## Performance enhancement in R-matrix with time-dependence (RMT) codes in preparation for application to circular polarised light fields

**eCSE02-06**

#### Key Personnel

**PI/Co-I:** Prof Hugo van der Hart - Queen's University Belfast; Dr Martin Plummer - STFC

**Technical:** Dr Jonathan Parker - Queen's University Belfast

#### Relevant Documents

eCSE Technical Report: Performance enhancement in R-matrix with time-dependence (RMT) codes in preparation for application to circular polarised light fields

### Project summary

The RMT method is a new method for solving the time-dependent
Schroedinger Equation, the fundamental equation of motion for objects
at the atomic and sub-atomic level. RMT solves the Schroedinger
Equation for many-electron atoms (and molecular systems) driven by
intense short laser pulses. Although several other time-dependent
R-Matrix methods have been introduced in recent years, the RMT
approach demonstrates great efficiency and accuracy, primarily because
it employs finite-difference (FD) techniques to model the ejected
electron far from the atomic core. The difficult problem of merging an
R-Matrix basis set model (near to the atomic core) with a spatially
adjacent FD model (far from the atomic core) while maintaining the
correctness of the solutions has been a long-standing barrier to
progress in this field, but we have recently shown that this method is
capable of maintaining correctness to 1 part in 10^{12}.

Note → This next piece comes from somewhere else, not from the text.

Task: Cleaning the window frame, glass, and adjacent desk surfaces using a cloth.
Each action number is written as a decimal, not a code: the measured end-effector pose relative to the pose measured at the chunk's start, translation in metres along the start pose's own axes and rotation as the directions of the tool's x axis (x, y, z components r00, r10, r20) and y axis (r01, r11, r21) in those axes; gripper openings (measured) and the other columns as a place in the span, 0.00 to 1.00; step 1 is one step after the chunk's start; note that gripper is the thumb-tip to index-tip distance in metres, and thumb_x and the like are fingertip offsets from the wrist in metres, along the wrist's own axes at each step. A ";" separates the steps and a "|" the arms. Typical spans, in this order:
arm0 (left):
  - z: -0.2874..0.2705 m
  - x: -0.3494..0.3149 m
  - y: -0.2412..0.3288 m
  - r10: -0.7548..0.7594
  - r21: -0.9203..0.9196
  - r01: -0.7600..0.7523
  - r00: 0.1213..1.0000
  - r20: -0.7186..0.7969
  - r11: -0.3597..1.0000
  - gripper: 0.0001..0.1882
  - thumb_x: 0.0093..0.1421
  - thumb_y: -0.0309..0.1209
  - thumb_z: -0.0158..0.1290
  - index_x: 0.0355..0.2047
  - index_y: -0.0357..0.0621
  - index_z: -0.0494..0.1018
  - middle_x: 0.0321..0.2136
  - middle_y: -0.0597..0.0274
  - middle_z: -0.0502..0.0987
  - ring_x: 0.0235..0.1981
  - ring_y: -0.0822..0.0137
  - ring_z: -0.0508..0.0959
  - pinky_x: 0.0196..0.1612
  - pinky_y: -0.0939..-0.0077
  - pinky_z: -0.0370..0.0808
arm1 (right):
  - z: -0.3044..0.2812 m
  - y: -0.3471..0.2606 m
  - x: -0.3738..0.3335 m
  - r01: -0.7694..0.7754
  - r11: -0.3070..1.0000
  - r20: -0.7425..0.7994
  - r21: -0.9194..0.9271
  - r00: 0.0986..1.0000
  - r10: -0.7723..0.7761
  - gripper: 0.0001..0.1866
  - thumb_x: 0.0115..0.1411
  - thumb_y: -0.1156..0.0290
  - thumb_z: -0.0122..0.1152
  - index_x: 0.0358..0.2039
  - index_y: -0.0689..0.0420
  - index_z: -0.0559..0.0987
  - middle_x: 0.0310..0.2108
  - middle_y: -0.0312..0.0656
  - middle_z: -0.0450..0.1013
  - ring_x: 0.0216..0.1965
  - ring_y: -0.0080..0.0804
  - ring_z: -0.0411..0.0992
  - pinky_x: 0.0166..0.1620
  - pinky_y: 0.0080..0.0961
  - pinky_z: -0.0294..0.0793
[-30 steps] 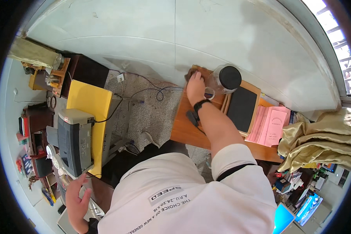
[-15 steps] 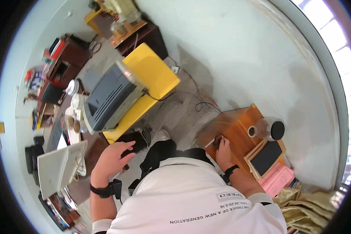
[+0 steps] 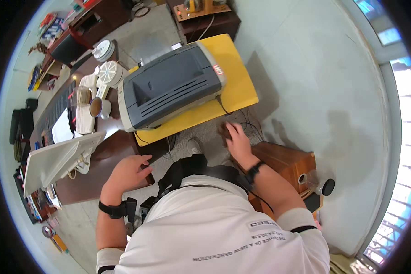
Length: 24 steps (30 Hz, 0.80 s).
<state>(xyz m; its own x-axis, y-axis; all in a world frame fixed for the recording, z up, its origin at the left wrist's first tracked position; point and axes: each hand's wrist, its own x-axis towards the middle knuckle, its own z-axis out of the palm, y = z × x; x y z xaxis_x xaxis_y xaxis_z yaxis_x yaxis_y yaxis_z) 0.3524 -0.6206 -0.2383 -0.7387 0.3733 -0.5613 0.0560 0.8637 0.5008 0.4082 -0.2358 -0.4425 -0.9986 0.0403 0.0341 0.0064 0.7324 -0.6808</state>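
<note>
My right hand (image 3: 239,142) is raised over the floor between the wooden cabinet (image 3: 283,157) and the yellow-topped table (image 3: 242,86). Its fingers are closed on a small dark brown thing (image 3: 223,131), which is blurred; I cannot tell its kind. To the left, my left hand (image 3: 129,175) hangs in the air with nothing in it, thumb and fingers apart. It is nearest the edge of the dark brown desk (image 3: 84,185). A grey printer (image 3: 171,84) stands on the yellow tabletop ahead of both hands.
A white monitor (image 3: 61,162), a cup (image 3: 99,108) and a white round container (image 3: 113,73) stand on the desk. Black cables (image 3: 246,121) run below the printer. A jar with a black lid (image 3: 317,184) stands at the cabinet's right side.
My right hand has lifted from the cabinet top and moved forward and left with the brown thing in it. The view has turned, bringing the printer nearer the middle.
</note>
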 end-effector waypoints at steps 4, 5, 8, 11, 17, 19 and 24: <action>-0.010 -0.026 -0.037 0.066 0.060 -0.059 0.991 -0.117 0.996 0.23 0.62 0.35 0.62 0.56 0.41 0.79 0.43 0.49 0.84 0.46 0.46 0.82 0.48 0.57 0.78 | 0.070 -0.014 0.069 -0.093 0.989 -0.100 -0.116 0.992 0.082 0.32 0.59 0.72 0.66 0.65 0.51 0.73 0.62 0.51 0.67 0.58 0.60 0.71 0.55 0.50 0.76; -0.009 -0.037 -0.050 0.050 0.048 -0.045 0.992 -0.115 0.998 0.23 0.62 0.35 0.62 0.56 0.41 0.79 0.43 0.49 0.84 0.46 0.46 0.82 0.48 0.57 0.78 | 0.078 -0.016 0.074 -0.088 0.989 -0.082 -0.116 0.994 0.078 0.32 0.59 0.72 0.66 0.65 0.51 0.73 0.62 0.51 0.67 0.58 0.60 0.71 0.55 0.50 0.76; -0.008 -0.072 -0.073 -0.069 -0.024 0.066 0.985 -0.161 0.998 0.23 0.63 0.33 0.63 0.58 0.45 0.79 0.46 0.51 0.84 0.47 0.50 0.82 0.51 0.61 0.78 | 0.092 -0.029 0.084 0.033 0.880 -0.013 -0.475 0.999 -0.044 0.33 0.57 0.68 0.69 0.65 0.52 0.73 0.64 0.49 0.66 0.63 0.56 0.66 0.61 0.52 0.70; -0.005 -0.090 -0.085 -0.247 -0.173 0.225 0.962 -0.115 0.959 0.23 0.62 0.31 0.63 0.58 0.45 0.79 0.45 0.52 0.84 0.47 0.49 0.82 0.52 0.61 0.77 | 0.086 -0.017 0.084 0.277 0.853 0.048 -0.443 0.957 -0.286 0.33 0.59 0.66 0.67 0.66 0.53 0.73 0.66 0.50 0.65 0.66 0.56 0.62 0.67 0.53 0.63; -0.009 -0.093 -0.095 -0.195 -0.136 0.183 0.977 -0.084 0.974 0.22 0.62 0.29 0.62 0.58 0.44 0.78 0.43 0.54 0.85 0.47 0.50 0.82 0.53 0.62 0.77 | 0.120 -0.012 0.078 0.275 0.893 0.096 -0.355 0.961 -0.258 0.33 0.62 0.66 0.65 0.67 0.58 0.71 0.69 0.58 0.59 0.69 0.69 0.57 0.70 0.57 0.62; -0.009 -0.092 -0.100 -0.203 -0.136 0.183 0.968 -0.148 0.974 0.22 0.62 0.29 0.62 0.58 0.43 0.78 0.44 0.53 0.85 0.48 0.49 0.82 0.53 0.62 0.77 | 0.139 -0.024 0.081 0.297 0.898 0.134 -0.325 0.954 -0.268 0.32 0.63 0.67 0.64 0.67 0.62 0.71 0.70 0.61 0.57 0.71 0.73 0.54 0.71 0.57 0.59; -0.006 -0.098 -0.103 -0.272 -0.151 0.253 0.955 -0.118 0.956 0.22 0.63 0.30 0.61 0.57 0.42 0.78 0.45 0.54 0.84 0.48 0.50 0.82 0.52 0.61 0.77 | 0.166 -0.047 0.076 0.236 0.904 0.129 -0.357 0.971 -0.203 0.29 0.63 0.70 0.60 0.66 0.59 0.74 0.71 0.59 0.57 0.71 0.71 0.54 0.72 0.55 0.60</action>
<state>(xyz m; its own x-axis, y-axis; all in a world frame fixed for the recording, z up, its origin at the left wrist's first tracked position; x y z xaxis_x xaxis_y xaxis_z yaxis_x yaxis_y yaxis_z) 0.4146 -0.7485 -0.2312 -0.8001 0.0818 -0.5942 -0.2350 0.8687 0.4360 0.3234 -0.3801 -0.5296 -0.9774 -0.1971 0.0767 -0.2115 0.9140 -0.3462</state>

In the last year we have started to apply the codes to increasingly
difficult problems, for example studies of the influence of atomic
structure on the ionization of Ne^{+} in intense laser
radiation. These calculations are two orders of magnitude more
computationally demanding than problems we worked on previously. To
maintain good efficiency in the numerical algorithms, we needed to
redesign the RMT communications packages used to parallelise the code,
and also redesign the algorithm that allocates CPU cores to the
various computations that RMT performs.

In the first phase of the project a new algorithm was developed for assigning CPU cores to the matrix-vector multiplications that form the bulk of the computation performed by RMT. The new algorithm produced a factor of 5 speed-up of the numerical integration, which turns out to be an essential optimization in the new class of physical problems this project was designed to address.

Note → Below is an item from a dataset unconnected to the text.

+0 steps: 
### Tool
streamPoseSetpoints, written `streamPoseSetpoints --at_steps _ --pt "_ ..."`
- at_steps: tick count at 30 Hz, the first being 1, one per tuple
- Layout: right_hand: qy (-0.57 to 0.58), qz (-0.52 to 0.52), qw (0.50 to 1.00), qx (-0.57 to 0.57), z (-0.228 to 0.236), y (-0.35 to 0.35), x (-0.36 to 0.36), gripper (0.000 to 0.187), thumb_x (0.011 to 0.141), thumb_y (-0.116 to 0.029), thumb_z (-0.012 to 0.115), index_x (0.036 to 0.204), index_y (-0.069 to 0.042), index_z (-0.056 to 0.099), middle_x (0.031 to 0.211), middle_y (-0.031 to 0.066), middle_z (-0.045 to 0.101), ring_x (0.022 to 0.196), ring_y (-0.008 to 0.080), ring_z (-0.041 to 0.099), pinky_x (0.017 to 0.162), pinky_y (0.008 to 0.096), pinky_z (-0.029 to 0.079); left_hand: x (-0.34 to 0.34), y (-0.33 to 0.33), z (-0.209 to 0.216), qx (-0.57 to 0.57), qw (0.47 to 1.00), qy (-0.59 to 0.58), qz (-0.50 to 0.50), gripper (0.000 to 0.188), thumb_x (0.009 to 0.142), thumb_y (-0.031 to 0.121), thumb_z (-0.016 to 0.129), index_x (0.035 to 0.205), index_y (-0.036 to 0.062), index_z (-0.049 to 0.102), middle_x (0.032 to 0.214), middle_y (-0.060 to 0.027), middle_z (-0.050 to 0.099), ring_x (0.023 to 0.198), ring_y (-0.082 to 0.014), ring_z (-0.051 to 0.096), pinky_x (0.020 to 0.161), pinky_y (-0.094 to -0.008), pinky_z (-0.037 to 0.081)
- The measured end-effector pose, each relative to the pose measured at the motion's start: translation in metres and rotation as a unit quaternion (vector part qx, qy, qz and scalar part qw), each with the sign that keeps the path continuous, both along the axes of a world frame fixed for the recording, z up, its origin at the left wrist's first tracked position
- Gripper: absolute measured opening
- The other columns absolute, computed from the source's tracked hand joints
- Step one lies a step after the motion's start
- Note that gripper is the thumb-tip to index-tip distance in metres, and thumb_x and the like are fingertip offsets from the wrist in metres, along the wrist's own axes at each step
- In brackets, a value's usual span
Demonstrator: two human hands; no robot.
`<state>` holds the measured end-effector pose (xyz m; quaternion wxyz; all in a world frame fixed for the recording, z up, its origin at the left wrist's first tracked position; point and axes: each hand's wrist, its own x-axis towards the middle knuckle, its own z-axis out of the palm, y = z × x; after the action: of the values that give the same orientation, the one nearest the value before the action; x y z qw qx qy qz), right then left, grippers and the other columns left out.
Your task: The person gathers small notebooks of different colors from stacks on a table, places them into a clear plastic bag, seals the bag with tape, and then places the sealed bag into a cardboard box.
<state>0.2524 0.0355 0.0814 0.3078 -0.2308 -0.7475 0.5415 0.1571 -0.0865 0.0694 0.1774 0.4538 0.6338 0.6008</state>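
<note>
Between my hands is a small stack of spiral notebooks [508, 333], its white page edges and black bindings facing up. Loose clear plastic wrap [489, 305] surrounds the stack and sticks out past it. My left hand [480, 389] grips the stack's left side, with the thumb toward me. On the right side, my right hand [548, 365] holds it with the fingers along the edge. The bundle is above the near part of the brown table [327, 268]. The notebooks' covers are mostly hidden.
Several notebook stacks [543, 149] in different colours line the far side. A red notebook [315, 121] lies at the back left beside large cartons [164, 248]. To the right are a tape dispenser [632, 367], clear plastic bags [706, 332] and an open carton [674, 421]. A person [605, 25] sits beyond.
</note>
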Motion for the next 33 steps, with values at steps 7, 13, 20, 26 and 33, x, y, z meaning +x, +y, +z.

The improvements in efficiency are shown in the figure below. The
example problem is an integration of the Ne^{+} atom in
ultraviolet laser radiation. Ne^{+} is modeled using 23
symmetries, each of which includes several matrix-vector
multiplications. In this example, RMT uses one to 15 CPU cores per
symmetry to perform these matrix-vector multiplications. Each symmetry
communicates with neighboring symmetries, which ultimately hampers
parallelization. Since the different symmetries use different lengths
of basis expansion, the problem is to find the right distribution of
CPU cores over the symmetries to maximise performance, and to rewrite
the code to perform the new allocation automatically.

The figure shows the speed-up obtained by the new strategy (red line). A factor of 5 improvement is observed when 56 cores are used by the inner region integration. Beyond 56 cores little improvement is obtained (red line), because communications overhead dominates. The old strategy (black line) shows gradual improvement as more cores are added, but even the use of 138 cores produces an executable that runs at half the speed of the new version with 56 cores.

In phases 2 and 3, we examined the initial set-up of the calculations. The original RMT code would input potentially large data files upon initialisation, and store them on a single CPU core, effectively limiting the size of the data files to a few gigabytes at most. The redesigned code reduces this storage requirement (per CPU core) to a small fraction of the original size, usually by inputting the files incrementally. In phase 3, the objective was achieved by parallelising the input so that each core reads a small amount of data independently of the others. The optimisations outlined here taken together will make it possible to treat a class of atom-laser interactions in which the fields are elliptically polarized, a problem which effectively raises the dimension of the partial differential equation being solved by RMT, and will likely require the processing power of the next generation of supercomputers.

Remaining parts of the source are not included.